This Was Queen Elizabeth's Worst Ever Year: Here's What Really Happened in 1992
Fire, scandal, and divorce.
The late Queen Elizabeth II famously described 1992 as her "Annus Horribilis"—a Latin phrase that translates as "horrible year." Queen Elizabeth's reign had its ups and downs over the years, but 1992, in particular, caused her significant stress and sadness. On 24 November 1992, The Queen gave a speech at Guildhall in the City of London to mark the 40th anniversary of her Accession.
"1992 is not a year on which I shall look back with undiluted pleasure," she said. "In the words of one of my more sympathetic correspondents, it has turned out to be an 'Annus Horribilis.' I suspect that I am not alone in thinking it so." Here's why 1992 was so terrible for the Queen.
1992 was the year when three of Queen Elizabeth's children announced the end of their subsequent marriages. Prince Charles and Princess Diana, Prince Andrew and Sarah Ferguson, the Duchess of York, and Princess Anne and Captain Mark Phillips all ended their marriages in 1992, much to the sadness of the Queen. "I sometimes wonder how future generations will judge the events of this tumultuous year," she said during her Guildhall speech.
"I dare say that history will take a slightly more moderate view than that of some contemporary commentators. Distance is well-known to lend enchantment, even to the less attractive views. After all, it has the inestimable advantage of hindsight. But it can also lend an extra dimension to judgment, giving it a leavening of moderation and compassion – even of wisdom – that is sometimes lacking in the reactions of those whose task it is in life to offer instant opinions on all things great and small."
According to royal insiders, the Queen found the multiple marriage splits very upsetting. "Outwardly stoical, as ever, the Queen was finding the divorce talks deeply upsetting," says Robert Hardman, author of Queen of Our Times: The Life of Queen Elizabeth II. "Another former member of the Household recalls that, every now and then, there would be a glimpse of her despair."
"It distressed her much more than she let on," a former staffer told Hardman. "I said, 'Ma'am, it seems to be happening everywhere.
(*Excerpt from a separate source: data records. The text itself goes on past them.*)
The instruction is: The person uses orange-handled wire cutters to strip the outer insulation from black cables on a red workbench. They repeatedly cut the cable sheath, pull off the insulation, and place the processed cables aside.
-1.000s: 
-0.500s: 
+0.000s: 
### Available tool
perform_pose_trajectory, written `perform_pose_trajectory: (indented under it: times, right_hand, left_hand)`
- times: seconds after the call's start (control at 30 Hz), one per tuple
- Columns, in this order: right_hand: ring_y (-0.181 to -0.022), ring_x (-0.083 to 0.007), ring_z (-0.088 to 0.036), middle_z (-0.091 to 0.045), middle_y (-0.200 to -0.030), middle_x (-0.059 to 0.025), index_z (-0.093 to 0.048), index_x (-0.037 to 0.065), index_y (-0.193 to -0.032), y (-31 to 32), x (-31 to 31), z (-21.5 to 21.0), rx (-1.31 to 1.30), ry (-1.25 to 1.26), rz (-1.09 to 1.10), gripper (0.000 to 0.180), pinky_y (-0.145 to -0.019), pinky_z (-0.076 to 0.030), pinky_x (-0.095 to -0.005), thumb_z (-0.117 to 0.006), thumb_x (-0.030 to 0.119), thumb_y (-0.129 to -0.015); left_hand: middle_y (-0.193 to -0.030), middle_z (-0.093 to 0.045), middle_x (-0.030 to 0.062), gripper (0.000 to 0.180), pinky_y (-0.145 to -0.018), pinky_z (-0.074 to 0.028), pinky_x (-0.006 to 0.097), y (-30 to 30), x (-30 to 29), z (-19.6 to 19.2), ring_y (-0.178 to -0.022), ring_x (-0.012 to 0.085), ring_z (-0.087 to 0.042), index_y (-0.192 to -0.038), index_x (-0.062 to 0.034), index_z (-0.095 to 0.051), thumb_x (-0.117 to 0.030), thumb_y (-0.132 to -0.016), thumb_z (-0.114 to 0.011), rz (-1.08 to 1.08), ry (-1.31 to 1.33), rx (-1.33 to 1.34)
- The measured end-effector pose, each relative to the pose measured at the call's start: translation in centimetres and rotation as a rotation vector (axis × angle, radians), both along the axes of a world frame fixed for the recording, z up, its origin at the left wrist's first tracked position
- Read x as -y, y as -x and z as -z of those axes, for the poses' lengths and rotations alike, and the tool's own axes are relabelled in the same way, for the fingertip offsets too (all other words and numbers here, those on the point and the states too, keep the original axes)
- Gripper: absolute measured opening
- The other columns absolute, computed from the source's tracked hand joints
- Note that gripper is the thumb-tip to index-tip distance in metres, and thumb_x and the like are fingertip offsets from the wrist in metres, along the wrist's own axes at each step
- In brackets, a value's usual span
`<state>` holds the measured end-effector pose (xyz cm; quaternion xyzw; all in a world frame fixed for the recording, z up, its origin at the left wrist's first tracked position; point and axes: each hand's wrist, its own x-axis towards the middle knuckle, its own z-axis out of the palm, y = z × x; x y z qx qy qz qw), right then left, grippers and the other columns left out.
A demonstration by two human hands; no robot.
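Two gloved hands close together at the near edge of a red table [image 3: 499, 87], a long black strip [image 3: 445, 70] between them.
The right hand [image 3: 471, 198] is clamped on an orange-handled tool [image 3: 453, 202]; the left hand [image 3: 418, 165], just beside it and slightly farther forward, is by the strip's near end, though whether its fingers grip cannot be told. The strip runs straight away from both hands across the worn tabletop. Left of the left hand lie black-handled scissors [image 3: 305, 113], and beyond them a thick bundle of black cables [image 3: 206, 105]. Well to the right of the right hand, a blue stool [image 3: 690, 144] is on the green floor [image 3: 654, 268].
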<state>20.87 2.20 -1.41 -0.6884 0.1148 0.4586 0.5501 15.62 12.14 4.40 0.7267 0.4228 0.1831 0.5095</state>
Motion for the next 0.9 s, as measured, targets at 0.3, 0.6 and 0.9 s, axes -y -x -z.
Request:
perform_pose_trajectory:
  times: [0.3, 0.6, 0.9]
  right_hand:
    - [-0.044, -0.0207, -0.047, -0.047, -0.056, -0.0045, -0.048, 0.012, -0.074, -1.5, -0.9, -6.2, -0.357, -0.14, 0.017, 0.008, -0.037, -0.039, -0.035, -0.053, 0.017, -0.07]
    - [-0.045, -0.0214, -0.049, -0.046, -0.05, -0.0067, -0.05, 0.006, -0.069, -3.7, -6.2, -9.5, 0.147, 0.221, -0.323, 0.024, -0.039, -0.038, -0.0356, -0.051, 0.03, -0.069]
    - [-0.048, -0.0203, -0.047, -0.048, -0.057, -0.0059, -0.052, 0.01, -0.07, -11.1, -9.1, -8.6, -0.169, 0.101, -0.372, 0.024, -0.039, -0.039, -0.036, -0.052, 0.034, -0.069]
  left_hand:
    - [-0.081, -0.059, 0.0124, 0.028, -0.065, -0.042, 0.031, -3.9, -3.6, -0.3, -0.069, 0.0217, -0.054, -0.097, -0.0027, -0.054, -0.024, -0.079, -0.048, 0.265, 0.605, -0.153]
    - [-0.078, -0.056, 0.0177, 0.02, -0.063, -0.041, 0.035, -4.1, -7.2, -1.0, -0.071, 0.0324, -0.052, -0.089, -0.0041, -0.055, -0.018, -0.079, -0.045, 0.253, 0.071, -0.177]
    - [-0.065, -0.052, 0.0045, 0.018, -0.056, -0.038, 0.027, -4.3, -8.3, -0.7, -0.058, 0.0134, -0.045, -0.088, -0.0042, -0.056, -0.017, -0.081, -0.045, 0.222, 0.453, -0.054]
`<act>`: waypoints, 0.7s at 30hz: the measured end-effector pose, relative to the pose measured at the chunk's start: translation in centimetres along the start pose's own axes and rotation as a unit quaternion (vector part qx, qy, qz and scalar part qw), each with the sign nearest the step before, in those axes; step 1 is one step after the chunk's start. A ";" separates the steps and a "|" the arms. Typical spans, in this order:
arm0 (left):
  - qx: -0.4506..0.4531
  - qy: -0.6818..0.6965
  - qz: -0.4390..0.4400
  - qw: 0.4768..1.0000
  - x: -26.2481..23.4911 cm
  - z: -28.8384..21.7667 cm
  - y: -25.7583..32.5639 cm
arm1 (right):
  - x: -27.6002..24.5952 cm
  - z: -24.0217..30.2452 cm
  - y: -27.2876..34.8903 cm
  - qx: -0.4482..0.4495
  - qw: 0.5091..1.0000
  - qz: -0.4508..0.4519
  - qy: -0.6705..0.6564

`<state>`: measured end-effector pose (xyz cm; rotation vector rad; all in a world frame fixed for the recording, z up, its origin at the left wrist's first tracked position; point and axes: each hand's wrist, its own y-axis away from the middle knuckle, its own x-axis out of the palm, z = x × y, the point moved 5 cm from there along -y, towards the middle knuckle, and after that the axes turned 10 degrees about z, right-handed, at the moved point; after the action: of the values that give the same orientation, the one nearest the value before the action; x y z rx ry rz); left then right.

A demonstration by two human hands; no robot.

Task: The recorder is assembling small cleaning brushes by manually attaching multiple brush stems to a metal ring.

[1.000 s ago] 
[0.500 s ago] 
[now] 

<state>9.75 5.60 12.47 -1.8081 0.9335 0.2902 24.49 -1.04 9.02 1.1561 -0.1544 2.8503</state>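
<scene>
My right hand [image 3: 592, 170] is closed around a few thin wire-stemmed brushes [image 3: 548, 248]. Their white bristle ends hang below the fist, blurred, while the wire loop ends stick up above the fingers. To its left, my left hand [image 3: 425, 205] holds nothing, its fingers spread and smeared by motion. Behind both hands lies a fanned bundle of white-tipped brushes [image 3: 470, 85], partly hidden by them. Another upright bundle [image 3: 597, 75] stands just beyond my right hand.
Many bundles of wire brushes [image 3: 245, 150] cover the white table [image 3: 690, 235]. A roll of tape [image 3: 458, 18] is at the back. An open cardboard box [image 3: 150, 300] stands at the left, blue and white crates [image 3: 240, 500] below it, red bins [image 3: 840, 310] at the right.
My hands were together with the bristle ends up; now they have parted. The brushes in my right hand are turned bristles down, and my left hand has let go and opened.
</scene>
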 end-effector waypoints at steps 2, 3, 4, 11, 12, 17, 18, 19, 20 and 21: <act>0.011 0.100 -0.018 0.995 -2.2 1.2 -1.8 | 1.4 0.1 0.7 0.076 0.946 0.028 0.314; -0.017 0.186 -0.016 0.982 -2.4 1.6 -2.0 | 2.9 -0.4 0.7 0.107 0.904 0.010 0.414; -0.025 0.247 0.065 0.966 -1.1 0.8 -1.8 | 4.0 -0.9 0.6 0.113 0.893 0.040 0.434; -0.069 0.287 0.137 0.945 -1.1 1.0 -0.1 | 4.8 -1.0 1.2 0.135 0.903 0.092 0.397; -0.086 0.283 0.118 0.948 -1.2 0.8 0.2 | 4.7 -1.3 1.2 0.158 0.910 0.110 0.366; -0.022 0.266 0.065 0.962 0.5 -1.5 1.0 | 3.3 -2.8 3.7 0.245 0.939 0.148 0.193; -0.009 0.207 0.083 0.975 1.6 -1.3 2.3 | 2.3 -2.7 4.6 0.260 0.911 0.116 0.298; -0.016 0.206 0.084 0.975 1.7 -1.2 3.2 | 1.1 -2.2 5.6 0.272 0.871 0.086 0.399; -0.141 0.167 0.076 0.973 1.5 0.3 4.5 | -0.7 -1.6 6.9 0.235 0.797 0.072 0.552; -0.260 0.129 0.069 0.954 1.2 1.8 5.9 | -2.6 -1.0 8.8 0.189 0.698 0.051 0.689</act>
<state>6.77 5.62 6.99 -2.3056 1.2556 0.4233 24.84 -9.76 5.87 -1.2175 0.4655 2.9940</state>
This is almost common practice.' But she just said, 'Three out of four!' in sheer sadness and exasperation. One shouldn't underestimate the pain she's been through."
1992 was also the year Andrew Morton's biography Diana: Her True Story was published, exposing the Royal Family as never before. "The storm, when it broke, did more than make the teacups dance," says royal author Tina Brown.
"It blew through the House of Windsor and every assumption of Establishment consensus—discretion, deference, and mutual protection. Its assertion was that Diana wouldn't settle for the system of structural infidelity that maintained royal marital facades of the past. If the royal family was as imperfect as every other family in the kingdom, it might as well be treated as such—an idea that had implications beyond the soap opera of the moment."
1992 was also the year when Sarah Ferguson, the Duchess of York, plunged the Royal Family into further turmoil when intimate photos of her and financial advisor John Bryan were published in a UK tabloid. Ferguson and Prince Andrew had split five months previous to the pictures being taken, but the pictures were still considered scandalous.
1992 is the year a devastating fire swept through Windsor Castle, the Queen's favorite residence near London. It took more than 200 firefighters 15 hours to put the fire out, with the Queen and Prince Andrew helping to remove priceless antiques and keepsakes from the castle. 115 rooms were destroyed and it took five years and $60 million to repair the damage. "I heard the fire alarm, and when I came out of the room I could see the smoke," Prince Andrew told reporters at the time. "My reaction was shock and horror at the fact that it took hold so quickly."